PROBLEM DESCRIPTION :: Every line of the listing below is to be duplicated exactly, with the pictures left out.
------ DATA BELOW
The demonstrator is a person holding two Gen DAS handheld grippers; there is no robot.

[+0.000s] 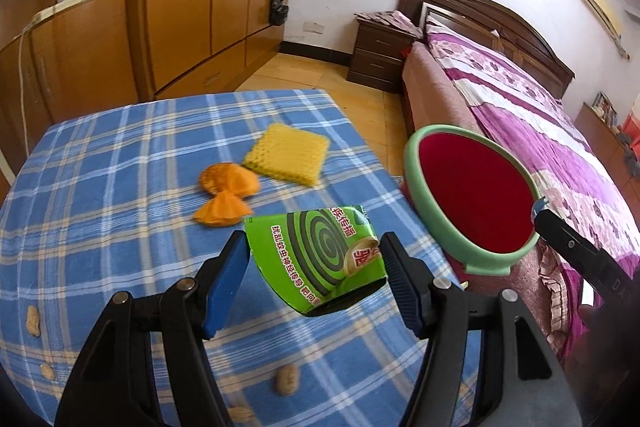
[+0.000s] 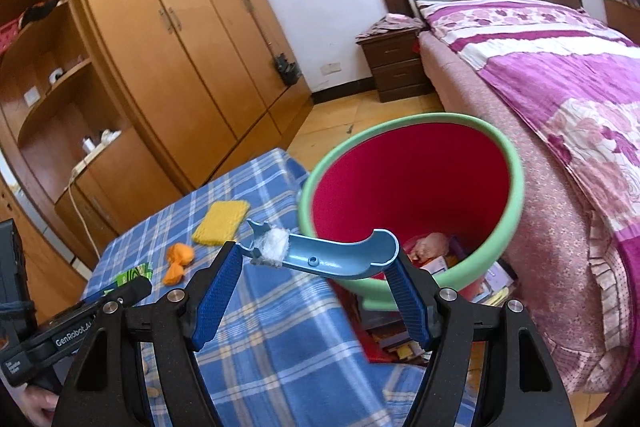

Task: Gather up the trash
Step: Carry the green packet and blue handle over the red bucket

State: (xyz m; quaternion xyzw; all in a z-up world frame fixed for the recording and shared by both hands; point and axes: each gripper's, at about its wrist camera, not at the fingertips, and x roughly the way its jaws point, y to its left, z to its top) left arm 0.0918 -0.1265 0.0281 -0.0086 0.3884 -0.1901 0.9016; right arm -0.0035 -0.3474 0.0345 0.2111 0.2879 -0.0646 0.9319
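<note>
My left gripper (image 1: 314,259) is shut on a crumpled green mosquito-coil box (image 1: 320,259), held above the blue plaid table (image 1: 120,195). My right gripper (image 2: 316,267) is shut on a broken light-blue plastic piece (image 2: 340,257) with white fluff on its tip, held at the near rim of the red bin with the green rim (image 2: 516,183); the bin also shows in the left wrist view (image 1: 412,163). Orange peel (image 1: 224,191) and a yellow foam net (image 1: 288,159) lie on the table; both also show in the right wrist view, the peel (image 2: 178,261) and the net (image 2: 220,223).
Several peanuts (image 1: 287,379) lie near the table's front edge. The bin holds paper trash (image 2: 436,247). A bed with a purple cover (image 2: 560,79) stands to the right, a wooden wardrobe (image 2: 180,27) behind, a nightstand (image 1: 380,51) by the wall.
</note>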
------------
ANSWER SECTION ::
The demonstrator is a person holding two Gen DAS handheld grippers; there is no robot.

[+0.000s] 
[+0.000s] 

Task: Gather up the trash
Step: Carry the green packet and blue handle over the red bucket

State: (xyz m; quaternion xyzw; all in a z-up world frame fixed for the recording and shared by both hands; point and axes: each gripper's, at about its wrist camera, not at the fingertips, and x roughly the way its jaws point, y to its left, z to its top) left arm 0.0918 -0.1265 0.0281 -0.0086 0.3884 -0.1901 0.9016; right arm -0.0035 -0.3474 0.0345 0.2111 0.2879 -0.0646 0.9319
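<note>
My left gripper (image 1: 314,259) is shut on a crumpled green mosquito-coil box (image 1: 320,259), held above the blue plaid table (image 1: 120,195). My right gripper (image 2: 316,267) is shut on a broken light-blue plastic piece (image 2: 340,257) with white fluff on its tip, held at the near rim of the red bin with the green rim (image 2: 516,183); the bin also shows in the left wrist view (image 1: 412,163). Orange peel (image 1: 224,191) and a yellow foam net (image 1: 288,159) lie on the table; both also show in the right wrist view, the peel (image 2: 178,261) and the net (image 2: 220,223).
Several peanuts (image 1: 287,379) lie near the table's front edge. The bin holds paper trash (image 2: 436,247). A bed with a purple cover (image 2: 560,79) stands to the right, a wooden wardrobe (image 2: 180,27) behind, a nightstand (image 1: 380,51) by the wall.
</note>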

This answer is now finished.